Lettre de Mahmoud Khalil, prisonnier politique palestinien en Louisiane

Mahmoud Khalil (Photo publiée avec l'aimable autorisation de Writers Against the War on Gaza)

Par Mahmoud Khalil

Qui a le droit d’avoir des droits ? Ce ne sont certainement pas les êtres humains entassés dans les cellules ici. Ce n’est pas ce Sénégalais, en prison depuis un an, dont la situation juridique est en suspens et dont la famille se trouve à l’autre bout du monde. Ce n’est pas ce détenu de 21 ans, qui a mis le pied dans ce pays à l’âge de neuf ans, pour être maintenant expulsé sans même une audience. Il n’y a pas de justice dans les centres d’immigration de ce pays.
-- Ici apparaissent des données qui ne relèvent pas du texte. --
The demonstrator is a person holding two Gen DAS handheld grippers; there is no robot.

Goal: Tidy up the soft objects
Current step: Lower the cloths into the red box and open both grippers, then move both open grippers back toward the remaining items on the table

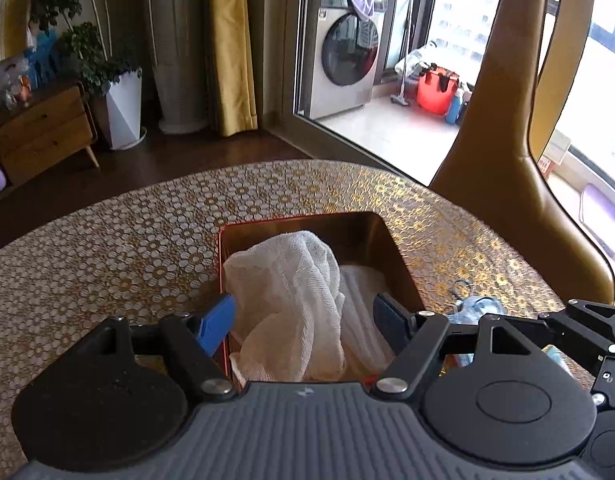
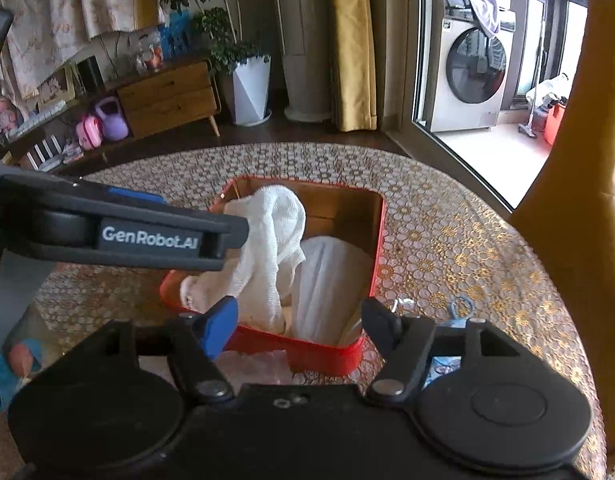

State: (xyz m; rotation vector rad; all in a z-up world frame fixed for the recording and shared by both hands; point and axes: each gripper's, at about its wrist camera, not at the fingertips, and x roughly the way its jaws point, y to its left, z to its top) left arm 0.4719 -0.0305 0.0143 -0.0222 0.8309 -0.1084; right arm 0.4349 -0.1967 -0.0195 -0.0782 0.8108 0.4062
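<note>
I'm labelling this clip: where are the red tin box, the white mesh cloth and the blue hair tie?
red tin box [image 2: 331,354]: right wrist view, near outer wall.
white mesh cloth [image 1: 295,280]: left wrist view, bunched middle.
blue hair tie [image 2: 461,305]: right wrist view, its loop.

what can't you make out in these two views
- Floor of the red box: both views, covered by the white cloths.
- Blue item on the table: both views, mostly behind gripper linkages.
- Left gripper fingertips: right wrist view, hidden by its own body.
</note>
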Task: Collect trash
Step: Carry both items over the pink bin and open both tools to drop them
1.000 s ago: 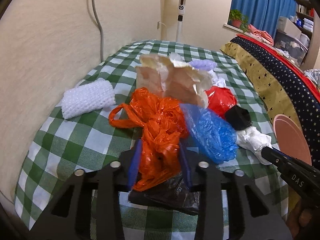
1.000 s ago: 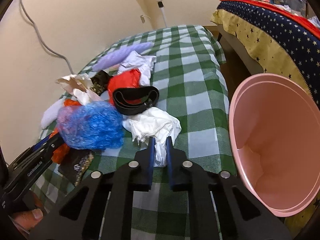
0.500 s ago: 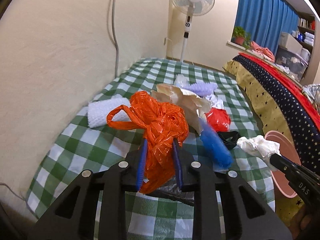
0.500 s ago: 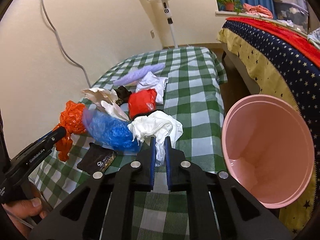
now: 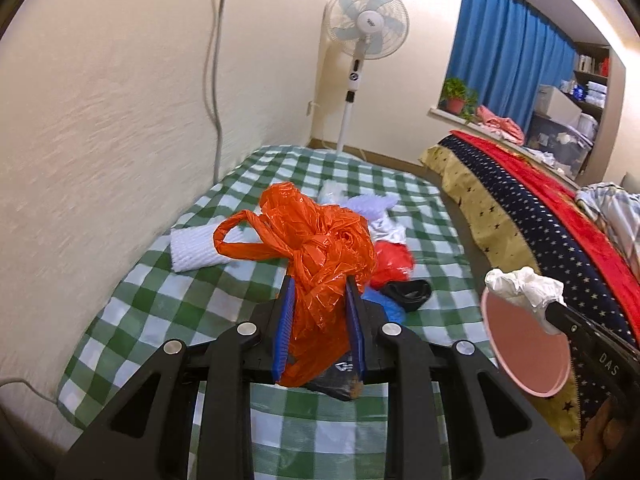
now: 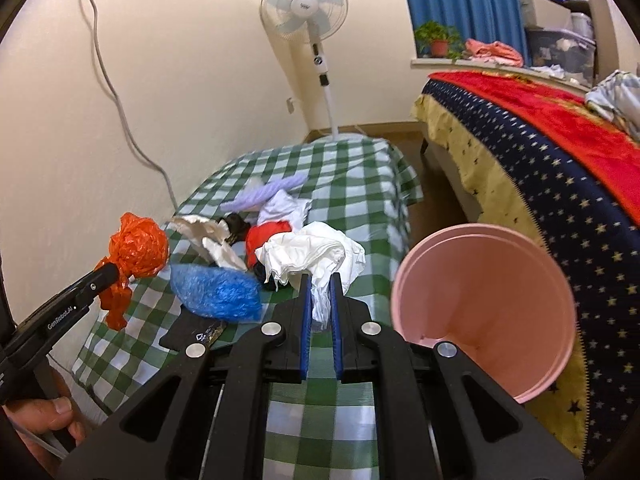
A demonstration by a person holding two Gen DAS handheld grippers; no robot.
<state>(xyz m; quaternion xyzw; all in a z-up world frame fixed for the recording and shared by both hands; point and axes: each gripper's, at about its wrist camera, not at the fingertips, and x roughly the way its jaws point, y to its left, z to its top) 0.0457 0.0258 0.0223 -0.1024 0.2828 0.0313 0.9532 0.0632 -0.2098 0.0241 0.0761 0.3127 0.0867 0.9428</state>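
The left gripper (image 5: 320, 312) clamps an orange plastic bag (image 5: 316, 248), held clear above the green checked table (image 5: 168, 300). The right gripper (image 6: 320, 300) pinches a white crumpled wad (image 6: 312, 256) beside the pink bin (image 6: 480, 300). Beyond them, a blue bag (image 6: 216, 292) and a red wrapper (image 6: 264, 240) lie on the cloth.

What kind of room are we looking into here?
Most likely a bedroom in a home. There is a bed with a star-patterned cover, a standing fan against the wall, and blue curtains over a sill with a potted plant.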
Le 8 mars, j’ai été emmené par des agents du DHS * qui nous ont interpellés sans mandat, ma femme et moi, alors que nous rentrions d’un dîner. Les images de cette nuit-là ont été rendues publiques. Avant que je ne comprenne ce qui se passait, les agents m’ont menotté et m’ont fait monter de force dans une voiture banalisée.

À ce moment-là, ma seule préoccupation était la sécurité de Noor. Je ne savais pas si elle serait emmenée elle aussi, car les agents avaient menacé de l’arrêter si elle ne me lâchait pas.

Le DHS n’a rien voulu me dire pendant des heures – je ne savais pas pourquoi j’avais été arrêté, ni si je risquais l’expulsion immédiate. Au 26 Federal Plaza, j’ai dormi sur le sol glacé. Au petit matin, des agents m’ont transporté dans un autre centre à Elizabeth, dans le New Jersey. Là, j’ai encore dormi par terre et on a refusé de me donner une couverture.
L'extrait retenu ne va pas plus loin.